Brief: Print the entire listing below word for word, excluding its pictures.

----------------------------------------

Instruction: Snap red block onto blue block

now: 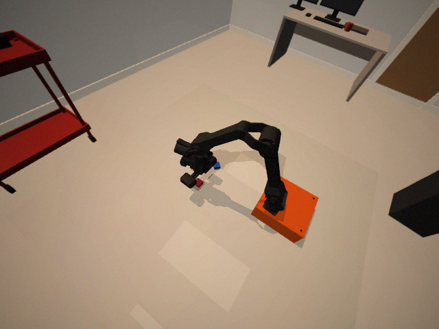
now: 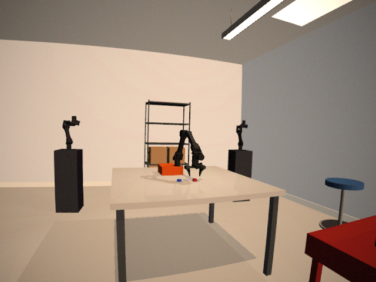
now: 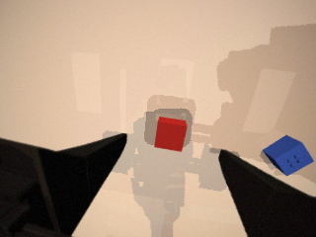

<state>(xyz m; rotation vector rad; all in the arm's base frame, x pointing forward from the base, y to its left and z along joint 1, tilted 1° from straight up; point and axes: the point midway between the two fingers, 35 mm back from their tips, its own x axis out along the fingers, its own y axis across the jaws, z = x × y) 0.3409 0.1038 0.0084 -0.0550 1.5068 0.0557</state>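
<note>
- Plainly, we see the red block (image 1: 199, 183) (image 2: 194, 180) (image 3: 171, 134) resting on the pale table (image 1: 226, 219) (image 2: 145, 191) (image 3: 44, 79), apart from the blue block (image 1: 217, 165) (image 2: 179, 180) (image 3: 288, 155).
- In the exterior view, we find the blue block to the left of the red one, both near side of the orange box (image 1: 301, 208) (image 2: 171, 170).
- We have our gripper (image 1: 201, 171) (image 2: 194, 175) (image 3: 172, 145) pointing down over the red block, its fingers spread about as wide as they go, with nothing between them.
- Through the wrist view, we see the red block between the lines of the two fingers, while the blue block lies to the right, showing small round marks on one face.
- Our black arm (image 1: 226, 135) (image 2: 193, 142) rises from the orange box and bends over toward the blocks.
- On the far side of the exterior view, we see a dark shelf rack (image 2: 168, 103) with brown boxes (image 2: 158, 155).
- At the right of that view, we see a blue-topped stool (image 2: 344, 184).
- In the top view, we have a desk (image 1: 340, 29) at the far right and a red cart (image 1: 31, 140) at the left.
</note>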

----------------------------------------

Response to this task:
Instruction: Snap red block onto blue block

now: 
now: 
now: 

<state>(xyz m; rotation vector rad; all in the arm's base frame, x pointing forward from the base, y to its left and z along joint 1, tilted 1° from straight up; point and axes: the point midway between the two fingers, 35 mm back from their tips, its own x axis out along the fingers, its own y axis across the jaws, z = x × y) 0.3409 0.1038 0.0084 -0.0550 1.5068 0.0557</state>
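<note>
- Plainly, we see the red block (image 1: 199, 183) (image 2: 194, 180) (image 3: 171, 134) resting on the pale table (image 1: 226, 219) (image 2: 145, 191) (image 3: 44, 79), apart from the blue block (image 1: 217, 165) (image 2: 179, 180) (image 3: 288, 155).
- In the exterior view, we find the blue block to the left of the red one, both near side of the orange box (image 1: 301, 208) (image 2: 171, 170).
- We have our gripper (image 1: 201, 171) (image 2: 194, 175) (image 3: 172, 145) pointing down over the red block, its fingers spread about as wide as they go, with nothing between them.
- Through the wrist view, we see the red block between the lines of the two fingers, while the blue block lies to the right, showing small round marks on one face.
- Our black arm (image 1: 226, 135) (image 2: 193, 142) rises from the orange box and bends over toward the blocks.
- On the far side of the exterior view, we see a dark shelf rack (image 2: 168, 103) with brown boxes (image 2: 158, 155).
- At the right of that view, we see a blue-topped stool (image 2: 344, 184).
- In the top view, we have a desk (image 1: 340, 29) at the far right and a red cart (image 1: 31, 140) at the left.
</note>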

This output is complete.